» THE PROBLEM
Across the whole listing, find how many lines contain "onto", then write that number and nothing else.

___ RECORDED INFORMATION

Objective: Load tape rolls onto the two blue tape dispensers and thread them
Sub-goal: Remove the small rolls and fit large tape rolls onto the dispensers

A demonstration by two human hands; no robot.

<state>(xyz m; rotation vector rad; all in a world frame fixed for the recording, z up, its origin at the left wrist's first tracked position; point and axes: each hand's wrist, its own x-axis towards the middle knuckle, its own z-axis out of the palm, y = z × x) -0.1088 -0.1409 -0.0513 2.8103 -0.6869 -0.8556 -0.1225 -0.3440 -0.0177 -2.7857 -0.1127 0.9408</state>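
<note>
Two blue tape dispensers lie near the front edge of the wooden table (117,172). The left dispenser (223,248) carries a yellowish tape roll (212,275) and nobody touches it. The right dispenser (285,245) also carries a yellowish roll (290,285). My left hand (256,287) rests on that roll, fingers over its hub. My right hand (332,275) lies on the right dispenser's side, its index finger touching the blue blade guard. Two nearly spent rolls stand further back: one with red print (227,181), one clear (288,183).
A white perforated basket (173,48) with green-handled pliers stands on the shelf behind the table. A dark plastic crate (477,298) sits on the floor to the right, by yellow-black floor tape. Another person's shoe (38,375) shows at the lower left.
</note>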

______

» FINAL ANSWER
2